For the word "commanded", report how many lines of the records below contain it, and nothing more.

Stored data:
== Segment start ==

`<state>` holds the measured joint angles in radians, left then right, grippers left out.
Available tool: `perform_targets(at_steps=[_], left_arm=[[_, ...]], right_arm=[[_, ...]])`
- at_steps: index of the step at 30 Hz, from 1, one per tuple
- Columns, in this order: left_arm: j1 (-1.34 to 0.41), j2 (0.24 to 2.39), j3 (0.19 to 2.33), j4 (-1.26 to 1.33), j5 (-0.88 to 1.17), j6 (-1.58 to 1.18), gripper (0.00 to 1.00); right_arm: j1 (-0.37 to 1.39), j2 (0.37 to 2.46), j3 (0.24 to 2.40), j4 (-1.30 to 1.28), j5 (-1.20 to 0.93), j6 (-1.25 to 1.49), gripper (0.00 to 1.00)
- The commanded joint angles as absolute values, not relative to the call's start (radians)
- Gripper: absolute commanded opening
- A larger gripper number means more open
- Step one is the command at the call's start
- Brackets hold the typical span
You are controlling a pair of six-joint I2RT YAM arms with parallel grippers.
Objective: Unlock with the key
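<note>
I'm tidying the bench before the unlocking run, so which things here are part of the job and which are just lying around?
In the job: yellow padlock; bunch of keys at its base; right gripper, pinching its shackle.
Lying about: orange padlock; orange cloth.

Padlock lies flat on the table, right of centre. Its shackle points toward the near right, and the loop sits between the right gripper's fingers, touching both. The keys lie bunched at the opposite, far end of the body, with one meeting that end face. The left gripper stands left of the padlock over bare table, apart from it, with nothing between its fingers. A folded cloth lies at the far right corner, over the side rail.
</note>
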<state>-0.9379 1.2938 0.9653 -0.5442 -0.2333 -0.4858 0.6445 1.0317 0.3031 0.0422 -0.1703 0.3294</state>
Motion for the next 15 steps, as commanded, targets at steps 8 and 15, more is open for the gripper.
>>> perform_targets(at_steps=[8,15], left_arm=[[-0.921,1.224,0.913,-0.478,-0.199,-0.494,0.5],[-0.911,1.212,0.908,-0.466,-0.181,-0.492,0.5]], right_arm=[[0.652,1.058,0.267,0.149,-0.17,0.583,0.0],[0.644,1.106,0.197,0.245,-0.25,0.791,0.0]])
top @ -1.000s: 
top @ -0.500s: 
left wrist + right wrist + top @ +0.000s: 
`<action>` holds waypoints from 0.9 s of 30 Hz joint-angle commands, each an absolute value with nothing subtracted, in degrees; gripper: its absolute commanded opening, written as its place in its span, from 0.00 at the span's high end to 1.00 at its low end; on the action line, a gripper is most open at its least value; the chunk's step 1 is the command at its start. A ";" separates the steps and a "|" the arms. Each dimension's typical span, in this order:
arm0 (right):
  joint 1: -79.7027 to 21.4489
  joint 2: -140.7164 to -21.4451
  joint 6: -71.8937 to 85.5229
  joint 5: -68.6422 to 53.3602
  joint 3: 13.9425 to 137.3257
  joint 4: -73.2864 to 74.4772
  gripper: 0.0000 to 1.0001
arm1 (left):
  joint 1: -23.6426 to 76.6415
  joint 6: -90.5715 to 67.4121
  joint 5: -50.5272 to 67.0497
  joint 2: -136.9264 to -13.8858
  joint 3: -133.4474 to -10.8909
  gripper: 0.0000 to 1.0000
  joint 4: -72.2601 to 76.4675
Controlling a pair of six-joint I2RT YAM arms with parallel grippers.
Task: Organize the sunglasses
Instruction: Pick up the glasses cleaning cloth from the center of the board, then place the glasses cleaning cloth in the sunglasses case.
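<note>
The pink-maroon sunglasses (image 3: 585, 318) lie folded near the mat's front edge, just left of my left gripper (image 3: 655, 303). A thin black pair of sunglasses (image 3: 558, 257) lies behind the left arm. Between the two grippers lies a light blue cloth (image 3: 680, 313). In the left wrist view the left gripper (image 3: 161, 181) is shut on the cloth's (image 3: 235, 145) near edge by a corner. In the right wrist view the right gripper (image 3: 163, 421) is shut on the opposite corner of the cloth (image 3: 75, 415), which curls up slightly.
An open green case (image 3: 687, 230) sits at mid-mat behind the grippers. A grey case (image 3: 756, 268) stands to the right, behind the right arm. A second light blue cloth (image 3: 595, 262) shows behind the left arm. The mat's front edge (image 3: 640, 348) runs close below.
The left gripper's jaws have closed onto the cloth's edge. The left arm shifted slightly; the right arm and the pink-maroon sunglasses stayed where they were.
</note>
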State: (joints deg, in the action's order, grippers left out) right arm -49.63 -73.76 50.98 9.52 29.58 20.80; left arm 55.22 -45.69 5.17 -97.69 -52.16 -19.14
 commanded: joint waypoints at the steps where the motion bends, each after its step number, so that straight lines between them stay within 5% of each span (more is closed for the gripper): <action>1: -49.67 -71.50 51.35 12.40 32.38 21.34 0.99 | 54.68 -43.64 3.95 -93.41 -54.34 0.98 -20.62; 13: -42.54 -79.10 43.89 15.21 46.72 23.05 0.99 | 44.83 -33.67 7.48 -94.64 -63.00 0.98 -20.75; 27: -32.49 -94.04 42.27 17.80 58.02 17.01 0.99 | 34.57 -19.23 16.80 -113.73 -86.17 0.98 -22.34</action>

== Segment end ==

■ **Answer below**:
5